By Tom Winnifrith | Wednesday 10 October 2012


Disclosure: I have no positions in any stocks mentioned, and no plans to initiate any positions within the next 72 hours. I wrote this article myself, and it expresses my own opinions. I am not receiving compensation for it (other than from ShareProphets). I have no business relationship with any company whose stock is mentioned in this article.


Shares in AIM listed satellite operator Avanti Communications (AVN) have slumped today by 62.75p to 286p after results for the year to June 30th 2012 were announced and were received poorly. Adding to Avanti’s misery bear raider Evil Knievil announced that he had gone short at 295p. He is wrong and this is a buying opportunity. I say this as someone who tipped the shares first at 116p in August 2004 and who has continually rated them as a buy at anything up to an all time high of almost £8. I still believe that the shares will in due course move sharply higher and my target price is £16.81. Here is why.

The results for the year to June 30th 2012 are in some ways in line in other ways not.  Revenues increased by 246% to £15 million £2.8m below stated guidance due to a decision to smooth revenues over the entire life of new contracts. This is an accounting change (ahead of a move to the full list) not a change in trading. The EBITDA loss was £5.3m compared to estimates from house broker Cenkos of a profit of £2.1m due to the accounting change and also extra investment in sales and marketing functions.

Post year end the company successfully launched its second satellite Hylas 2 and it was announced today that technical upgrades means that it has 22% more capacity available for sale than had been expected, at 11 GHZ. Hylas 3 is fully financed and will be launched in 2015. The company has year end cash of £76.7 million although it also has long term debt so net debt was £98.3 million.

The sales backlog increased during the year by 57% to £268 million. That gives you an idea of the scale of future revenue growth as Hylas 1 & 2 fill up capacity. Historic numbers are really not relevant.

The accounting change spooked a few. What has spooked more is a warning that the build up to full capacity on HYLAS 1 & 2 will be slower than expected. Cenkos phrases it thus.

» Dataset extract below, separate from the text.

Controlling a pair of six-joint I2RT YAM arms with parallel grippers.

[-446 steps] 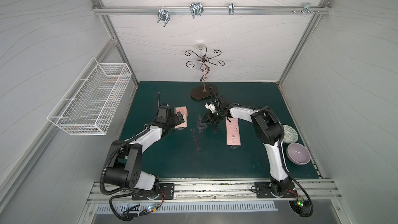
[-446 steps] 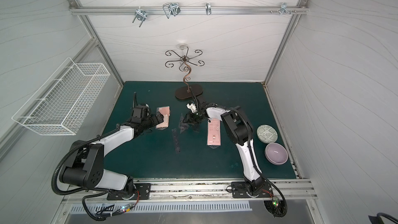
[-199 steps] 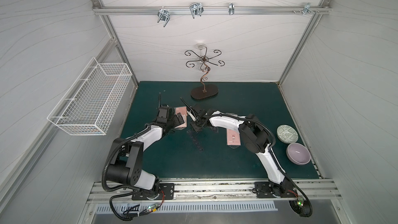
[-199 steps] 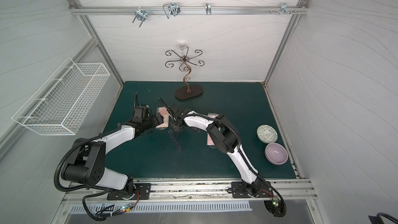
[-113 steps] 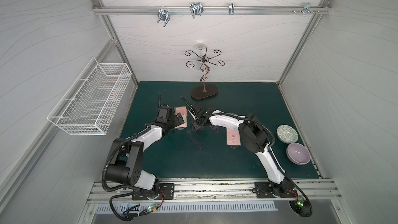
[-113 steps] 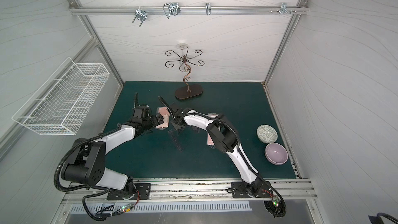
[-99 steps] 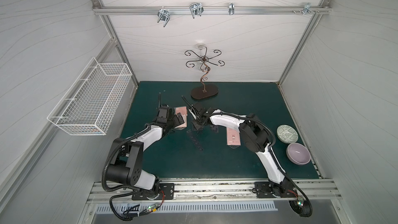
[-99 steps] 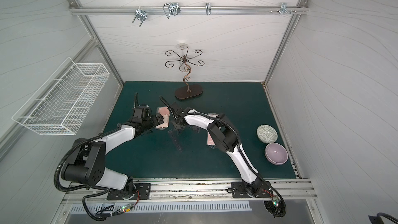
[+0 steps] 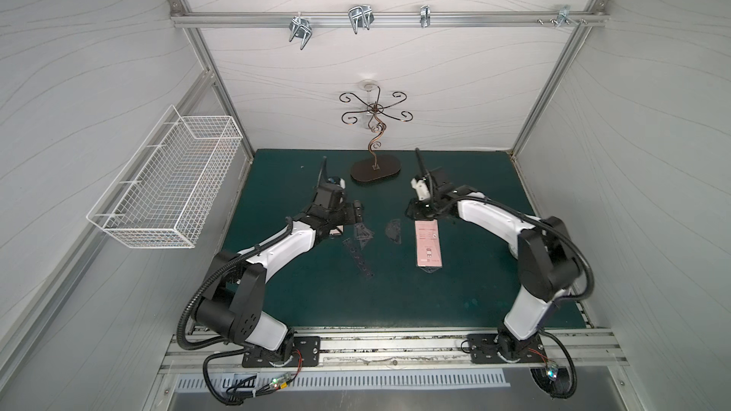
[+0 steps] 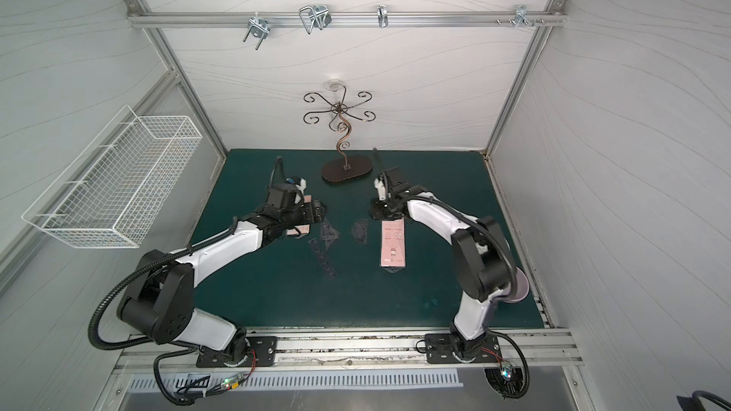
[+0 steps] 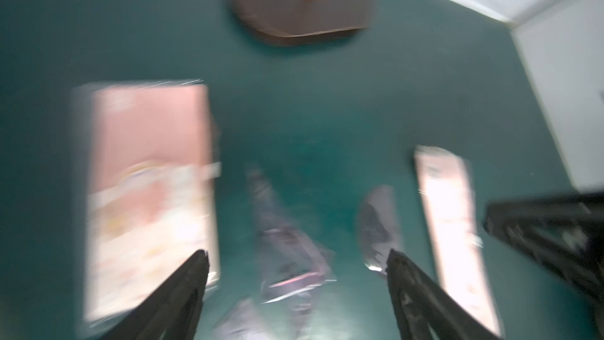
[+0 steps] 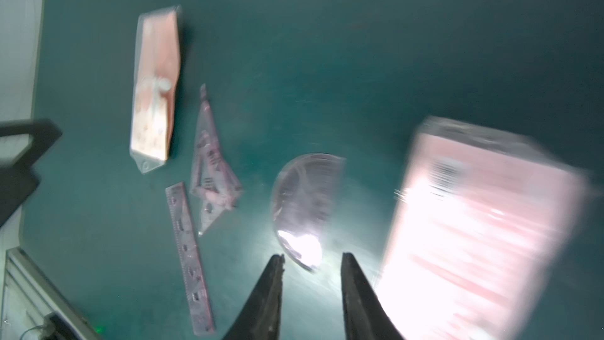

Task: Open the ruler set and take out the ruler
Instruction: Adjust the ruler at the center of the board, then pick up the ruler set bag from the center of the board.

While the Board still expects that both HYLAS 1 and 2 will be at full capacity in 2016 the view now is that this process will be much more back-end weighted. In addition, near term expectations have become more prudent to reflect actual rather than potential new business wins and customers are also increasingly placing orders on the basis of a ramp up in bandwidth capacity. Our new forecasts below are approximately 40% lower in terms of revenue and with a corresponding flow through to EBITDA where the reduction is c.50% in FY14 “

So make no mistake, this is a profits warning. Results for 2014 will not be as good as some had hoped. But this is not a stock you value on the basis of 2014 numbers. By the end of 2014 HYLAS 1 will be almost sold out but it is tiny compared to HYLAS 2 which in turn is tiny when compared to HYLAS 3. You will not see Hylas 3 start to generate meaningful revenues until the last months of the 2016 financial year. But the run rate of adding to order backlog looks to underpin what are new expectations.

So what will Avanti deliver?

Cenkos now expects that revenues for 2013, 2014 and 2015 will be £34.5 million, £68.7 million and £110.6 million which equates to EBITDA of £11.4 million, £39.7 million and £76.9 million respectively. By the year to June 2015 it forecasts earnings of 33.1p per share.

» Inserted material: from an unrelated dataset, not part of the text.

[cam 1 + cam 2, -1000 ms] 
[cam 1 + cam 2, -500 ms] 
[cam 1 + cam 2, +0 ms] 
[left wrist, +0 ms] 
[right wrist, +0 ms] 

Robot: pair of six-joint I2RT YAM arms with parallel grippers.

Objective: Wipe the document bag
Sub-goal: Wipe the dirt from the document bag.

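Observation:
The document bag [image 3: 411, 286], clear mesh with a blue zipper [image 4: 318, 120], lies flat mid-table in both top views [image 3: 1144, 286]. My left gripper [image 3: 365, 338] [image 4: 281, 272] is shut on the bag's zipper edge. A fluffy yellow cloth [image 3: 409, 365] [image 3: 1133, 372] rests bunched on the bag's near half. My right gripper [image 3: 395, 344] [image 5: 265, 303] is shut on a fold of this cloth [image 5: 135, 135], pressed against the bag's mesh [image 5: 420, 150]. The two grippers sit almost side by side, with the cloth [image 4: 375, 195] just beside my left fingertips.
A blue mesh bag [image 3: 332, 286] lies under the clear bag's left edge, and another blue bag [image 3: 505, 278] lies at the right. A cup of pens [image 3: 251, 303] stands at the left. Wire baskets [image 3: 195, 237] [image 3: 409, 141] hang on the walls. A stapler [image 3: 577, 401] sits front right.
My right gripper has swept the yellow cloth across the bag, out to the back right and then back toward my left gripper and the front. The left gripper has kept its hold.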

Rather annoyingly there are no broker forecasts available for 2016 when HYLAS 1 and 2 are at full capacity and HYLAS 3 starts to chip in a bit. However on the basis of the run rate in booking new orders Avanti seems confident that without compromising on price it will have HYLAS 1 and 2 full by 2016 on which basis I still believe that free operational cashflow will be £80 million in FY 2016. By 2018 with HYLAS 3 really driving the show that number should be c£240 million.

So let’s be clear. Avanti will not deliver what we had hoped for in 2013 and 2014 but it will still be profitable. It does not have any funding issues and indeed will be 2015 have 3 satellites in space. I would value the company on the basis of forecast 2018 cashflows (i.e. when all 3 satellites are at or near full capacity) on multiple of 11. Discount that back at 5% a year and you get a one year target of £16.81.

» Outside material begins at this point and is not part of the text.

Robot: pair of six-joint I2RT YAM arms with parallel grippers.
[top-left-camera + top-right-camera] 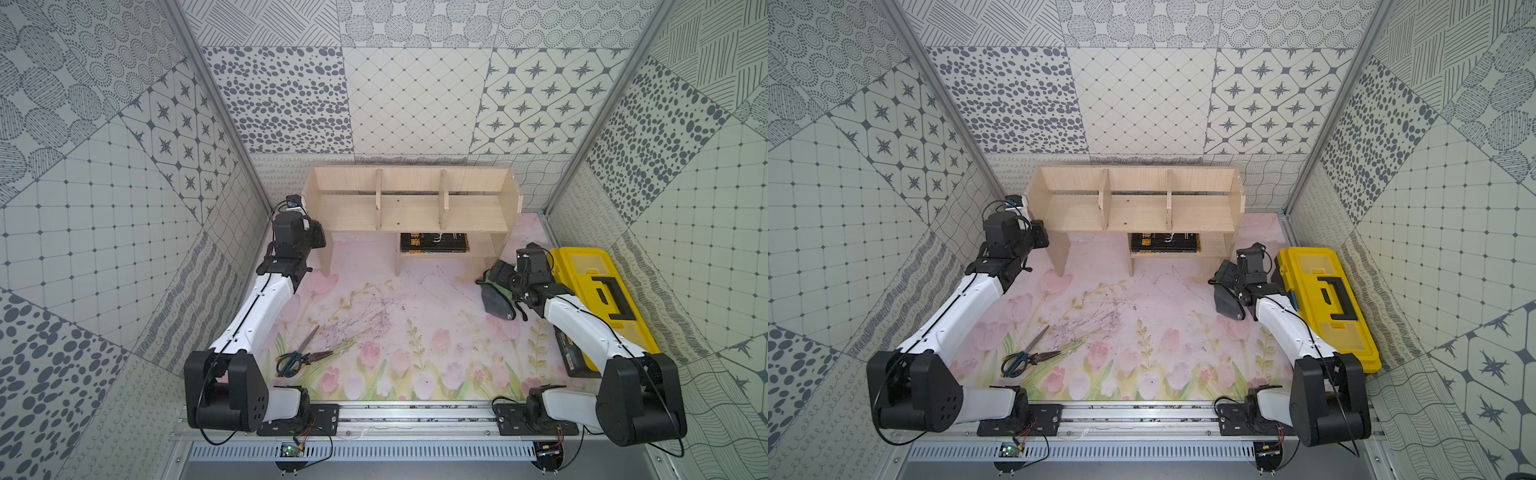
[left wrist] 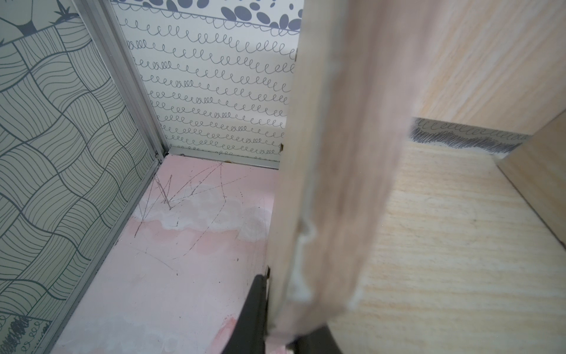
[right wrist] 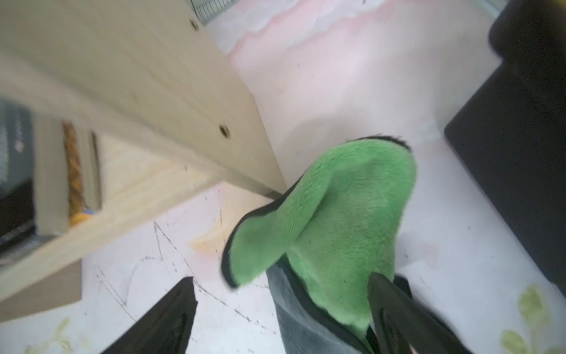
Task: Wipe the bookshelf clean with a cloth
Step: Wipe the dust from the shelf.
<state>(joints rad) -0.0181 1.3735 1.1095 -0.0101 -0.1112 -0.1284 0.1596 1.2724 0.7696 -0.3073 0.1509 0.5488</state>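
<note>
The pale-wood bookshelf [image 1: 415,212] [image 1: 1138,212] stands at the back of the floral mat. My left gripper [image 1: 316,233] [image 1: 1040,235] is at the shelf's left end. In the left wrist view its black jaws [image 2: 281,306] are shut on the sloped side panel [image 2: 337,153], one finger on each face. The cloth [image 1: 496,305] [image 1: 1227,305] lies crumpled on the mat by the shelf's right leg, green face up over grey [image 3: 337,214]. My right gripper [image 1: 498,274] [image 1: 1227,272] [image 3: 281,277] hangs over it with jaws wide open; the cloth leans on one finger [image 3: 395,309].
A yellow-and-black toolbox [image 1: 598,303] [image 1: 1325,303] lies along the right wall, close behind the right arm. Scissors [image 1: 297,357] [image 1: 1021,359] lie on the mat at front left. A dark book [image 1: 434,242] [image 1: 1165,242] rests on the short lower shelf.
</note>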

Clearly after today’s news I do not expect the shares to hit that level at once (indeed for several years). It will take a good while for Avanti to restore confidence and it really has to hit its new forecasts.  However, I note that three directors have today bought 30,000 shares between them. £90,000 is not an insignificant amount to spend. You know how I value Avanti. Cenkos puts it thus:

It is still apparent in the implicit sales price per MHz of the current EV (c.$300 compared to market prices of $2000). This EV also only reflects the build costs of the fleet and assuming all 3 satellites can be filled, EPS can reach into 3 figures on a 5 year plus view.”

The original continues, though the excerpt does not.